Maggie Tsan-Jung Wei


Photo 1 by Matt Dine; Photo 2 by Ben Chang


Third Place, 2019 National Trumpet Competition, small ensemble; Finalist, 2017 Jeju International Brass Competition 

What is your earliest memory of classical music?

My godmother is a piano teacher so I have been listening to classical music since I was a baby. My parents also love classical music, especially Beethoven’s symphonies and Tchaikovsky’s Violin Concerto in D major played by Sarah Chang with the London Symphony Orchestra. They always played classical music at home or in our car rides, and I feel that classical music was a really big part of my life growing up. I would also like to talk a little bit about my first memory of the trumpet, too! My uncle (my mom’s cousin) used to be a trumpet player and played as the principal in an orchestra. I remember when I was five, we visited them one time and I saw him practicing trumpet. I asked him if I could play. Considering it was not easy for a five-year-old girl to play the trumpet, he let me push down pistons when he blew air into the trumpet, and therefore it changed notes and it felt like I was part of making the music happen. At that time I did not know that I would eventually pursue trumpet as my career, but it is definitely a core memory for me and the trumpet. -⊂iii⊃◁ ♡ ♫

When did you realize you wanted to pursue music as a career?

 I realized that I wanted to pursue music as a career when I started my Bachelors at a music conservatory. Seeing so many people that are all passionate about playing and creating music is really touching. 

How did you hear about TŌN? What inspired you to apply?

 I have friends from Bard College and they all really recommended this program. I also love playing in the orchestra but I haven’t had many chances before, so I decided to apply for this program to gain more experience in orchestral playing.

What do you think orchestra concerts should look like in the 21st Century?

More and more people will attempt to use their electronic devices in the concert so I think orchestra concerts in the 21st century might have more digital or electronic components involved. Also with the growth of technology and transportation, I think we will be able to get to know more genres/types of music as well as attending concerts more easily.

Who is your biggest inspiration?

My teacher in San Francisco when I was pursuing my masters, Mark Inouye, the principal trumpet of San Francisco Symphony, is my biggest inspiration. Two years studying with him not only improved my playing on the trumpet, but he also taught me how to practice more efficiently. The most important thing is I saw how a musician should treat music and others respectfully.

Which composer or genre of music do you feel you connect with the most?

I personally really love Beethoven piano sonatas. I started to play piano when I was four and Beethoven piano sonatas accompanied me for a really long time. Even though I am not pursuing my career as a professional pianist, listening to those piano sonatas always makes me feel like I am back in my comfort zone.

What is your favorite piece of music, and why do you love it?

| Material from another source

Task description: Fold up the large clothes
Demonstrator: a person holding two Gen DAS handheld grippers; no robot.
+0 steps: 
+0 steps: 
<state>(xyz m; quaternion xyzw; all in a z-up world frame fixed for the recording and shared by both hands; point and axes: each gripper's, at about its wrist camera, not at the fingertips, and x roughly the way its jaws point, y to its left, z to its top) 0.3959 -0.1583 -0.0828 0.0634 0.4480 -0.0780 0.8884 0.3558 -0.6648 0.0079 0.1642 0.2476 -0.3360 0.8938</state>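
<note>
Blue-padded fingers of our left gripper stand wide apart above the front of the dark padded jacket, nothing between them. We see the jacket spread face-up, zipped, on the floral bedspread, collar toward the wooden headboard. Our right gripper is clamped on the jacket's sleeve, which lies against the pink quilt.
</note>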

 I do not really have a favorite piece of music, it changes over time. However, The Rite of Spring by Igor Stravinsky has been my favorite for a while. I really love the colorful and mysterious harmony with the rich and complex rhythm throughout the whole piece. Also, I love how Stravinsky composed this piece in a time when people had not had this kind of “new music experience” yet.

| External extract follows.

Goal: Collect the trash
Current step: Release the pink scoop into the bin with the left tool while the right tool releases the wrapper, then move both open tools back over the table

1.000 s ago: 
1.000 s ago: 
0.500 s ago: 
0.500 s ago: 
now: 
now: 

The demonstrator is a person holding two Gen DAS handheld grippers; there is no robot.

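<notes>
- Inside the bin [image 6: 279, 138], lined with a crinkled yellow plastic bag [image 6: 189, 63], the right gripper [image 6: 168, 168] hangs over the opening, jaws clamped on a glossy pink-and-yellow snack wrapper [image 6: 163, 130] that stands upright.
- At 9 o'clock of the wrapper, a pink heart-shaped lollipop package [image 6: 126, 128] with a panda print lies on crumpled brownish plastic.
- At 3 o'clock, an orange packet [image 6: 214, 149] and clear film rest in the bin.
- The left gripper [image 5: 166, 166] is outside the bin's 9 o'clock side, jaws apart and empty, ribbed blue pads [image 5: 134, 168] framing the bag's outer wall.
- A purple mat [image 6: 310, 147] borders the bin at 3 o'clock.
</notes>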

What has been your favorite experience as a musician?

Performing with the Boston Brass Quintet in my junior year in undergrad was definitely one of the best experiences in my life as a musician so far. Another one is being part of the National Taiwan Symphony Orchestra for their Mahler Symphony No. 8 performance conducted by Lan Shui back in 2017.

What is some advice you would give to your younger self?

PRACTICE MORE! But also enjoy life more! Just focus on what you need to do, one thing at a time, you will get past everything eventually. 

Favorite non-classical musician or band

I used to be a fan of Pentatonix until Avi Kaplan (the bass singer) left the group. 🙁

If you could play another instrument, what would it be?

Percussion. I think it is really cool for them to be able to play so many different instruments and I love seeing them switch places and instruments during the concert.

What is your favorite place you’ve traveled to?

Japan, especially Tokyo! I love how convenient it is to travel there as well as their culture and food. Oh and I love Tokyo Disneyland! 

Tell us something about yourself that might surprise us

I used to play piano and I still occasionally accompany my friends in their recitals or juries. Besides that, I used to play double bass for two years and went to string ensemble competitions as a double bass player!

Piece of advice for a young classical musician

Pursuing music as a career might feel stressful and alone in your path sometimes, but believe me, we will all see the light in the end!